40 Questions About the End Times is not your typical book on eschatology. Most books on the end times are intentionally written seeking to present the view of the writer. So, the eschatological view of the writer may be on the cover of the book such as premillennialism, amillennialism or postmillennialism. No doubt there is value to these kinds of books because the author believes their position is what Scripture teaches. In serving the author, they also serve the reader.40 Questions About the End Times is different. Though the author does have his own eschatological position, he does not clearly state it anywhere in the book. Schnabel’s goal is to read “the relevant texts of the Old and New Testaments afresh” (p. 11). So this book is an exegetical, historical, grammatical and linguistical examination of the relevant texts of Scripture that answer the 40 questions Schnabel seeks to answer.

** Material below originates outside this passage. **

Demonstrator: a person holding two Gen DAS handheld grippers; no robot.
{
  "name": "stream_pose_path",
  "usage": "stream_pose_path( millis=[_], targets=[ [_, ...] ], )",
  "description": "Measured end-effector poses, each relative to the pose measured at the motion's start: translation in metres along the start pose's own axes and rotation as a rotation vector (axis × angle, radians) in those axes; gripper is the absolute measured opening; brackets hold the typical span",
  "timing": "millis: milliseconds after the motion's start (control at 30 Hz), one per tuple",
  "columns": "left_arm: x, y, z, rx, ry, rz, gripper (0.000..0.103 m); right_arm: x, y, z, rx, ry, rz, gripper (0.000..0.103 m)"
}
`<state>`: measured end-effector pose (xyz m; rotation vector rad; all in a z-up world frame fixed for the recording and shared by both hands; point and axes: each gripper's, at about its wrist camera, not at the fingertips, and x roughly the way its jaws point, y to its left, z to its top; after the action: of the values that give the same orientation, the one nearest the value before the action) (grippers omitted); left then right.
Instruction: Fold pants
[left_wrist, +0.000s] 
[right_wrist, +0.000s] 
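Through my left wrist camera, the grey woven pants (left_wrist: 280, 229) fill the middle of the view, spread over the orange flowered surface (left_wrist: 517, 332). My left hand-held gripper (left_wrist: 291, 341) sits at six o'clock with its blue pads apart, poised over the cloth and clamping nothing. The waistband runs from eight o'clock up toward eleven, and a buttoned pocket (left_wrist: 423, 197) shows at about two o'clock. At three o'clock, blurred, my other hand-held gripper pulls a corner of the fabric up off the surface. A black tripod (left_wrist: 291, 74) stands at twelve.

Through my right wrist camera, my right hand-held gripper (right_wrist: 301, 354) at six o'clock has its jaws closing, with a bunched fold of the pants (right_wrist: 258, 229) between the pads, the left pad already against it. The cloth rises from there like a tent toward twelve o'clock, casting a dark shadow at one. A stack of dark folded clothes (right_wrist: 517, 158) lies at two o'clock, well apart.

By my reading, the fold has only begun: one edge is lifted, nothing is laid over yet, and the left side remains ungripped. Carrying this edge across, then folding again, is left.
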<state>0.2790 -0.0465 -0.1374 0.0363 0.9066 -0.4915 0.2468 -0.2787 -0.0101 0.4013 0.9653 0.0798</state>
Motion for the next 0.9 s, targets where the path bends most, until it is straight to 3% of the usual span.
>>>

There are five basic principles of interpretation that Schnabel follows. First, though both testaments are the word of God, it is the New Testament that receives the primary voice in the interpretation of the Old Testament prophecies. “The prophecies of the Old Testament must be integrated into the framework of New Testament prophecy. While the Old Testament remains the revealed word of God, it is the New Testament that informs Christians how to read the Old Testament” (p. 11). The New Testament is the churches guide for interpreting the Old Testament. Second, because, though Jesus said that his return was imminent, Jesus said many times that no one knows the day or hour when Jesus would return and that His return would be like a thief in the night, we are to steer clear of date setting. Third, that “the early Christians believed the end times began with the coming of Jesus, in particular with his death and resurrection” we need to take this seriously by allowing it to inform our understanding of end time events. Fourth, because the first century Christians believed that Jesus might return in their lifetime, “this means that the apostles interpreted biblical prophecy concerning the end times as either fulfilled or as about to be fulfilled in the near future” (p.12). Fifth, as faithful interpreters of Scripture we need to interpret prophetic texts the same way we would any other text of Scripture. We need to take into account the genre of the book, the historical, cultural, and literary background as well and the context of the texts and intent of the author. We need to let the text tell us what it is intending to say, whether literally, figuratively or symbolically, instead of telling the text what we want it to say just so it fits our presuppositions of the end times.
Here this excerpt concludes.